Would you return the data exactly as given, except for its pictures?

#### Supplied data
/---
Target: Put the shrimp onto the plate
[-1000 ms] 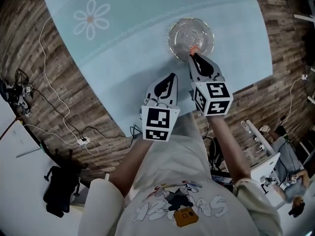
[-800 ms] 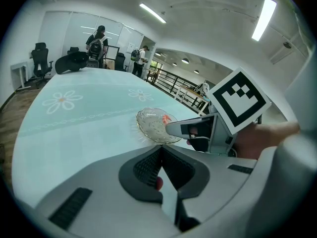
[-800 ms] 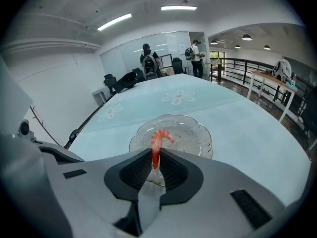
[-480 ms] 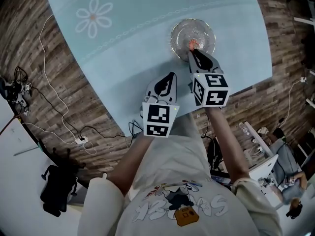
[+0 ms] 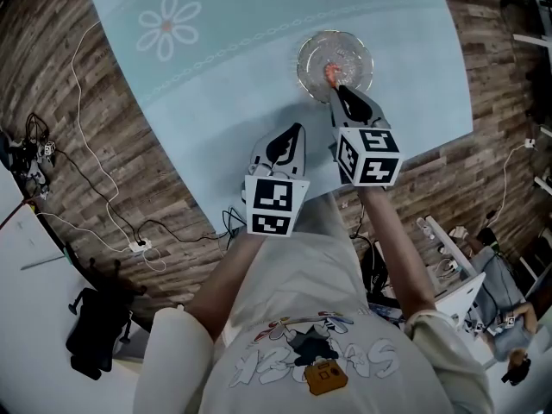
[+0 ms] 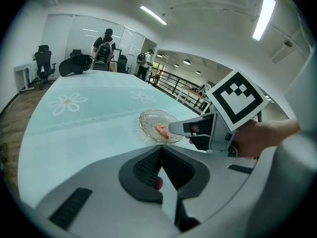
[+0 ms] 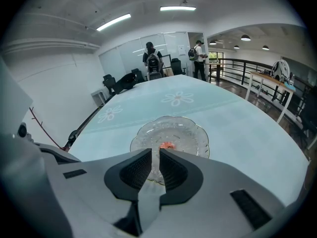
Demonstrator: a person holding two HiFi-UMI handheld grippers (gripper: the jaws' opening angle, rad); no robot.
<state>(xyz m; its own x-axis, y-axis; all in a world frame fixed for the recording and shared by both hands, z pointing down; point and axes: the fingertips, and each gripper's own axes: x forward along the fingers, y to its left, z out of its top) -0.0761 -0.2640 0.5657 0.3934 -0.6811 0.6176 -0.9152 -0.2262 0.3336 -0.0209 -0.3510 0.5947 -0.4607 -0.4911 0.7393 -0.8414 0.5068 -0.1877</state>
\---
#### Answer to the problem
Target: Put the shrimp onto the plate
[-1000 ms] 
[-800 ms] 
[-800 ms] 
[-480 ms] 
[+0 ms] 
[+0 ms] 
[+0 ms] 
Demonstrator: a person holding two HiFi-UMI handheld grippers (gripper: the jaws' opening angle, rad); no robot.
<state>(xyz m; its own x-axis, y-axis; all in a world frame fixed for the recording and shared by both hands, z pointing down; point and axes: the fingertips, and each gripper's own axes: x forward along the fingers, y to its left, z out of its top) -0.0761 -0.2640 0.5657 0.3934 -0.6811 0.6176 -0.9152 -0.2262 0.3336 -0.0209 -0.3510 0.5947 -0.4607 -0.4911 0.7393 -0.8414 0.5068 -0.1877</state>

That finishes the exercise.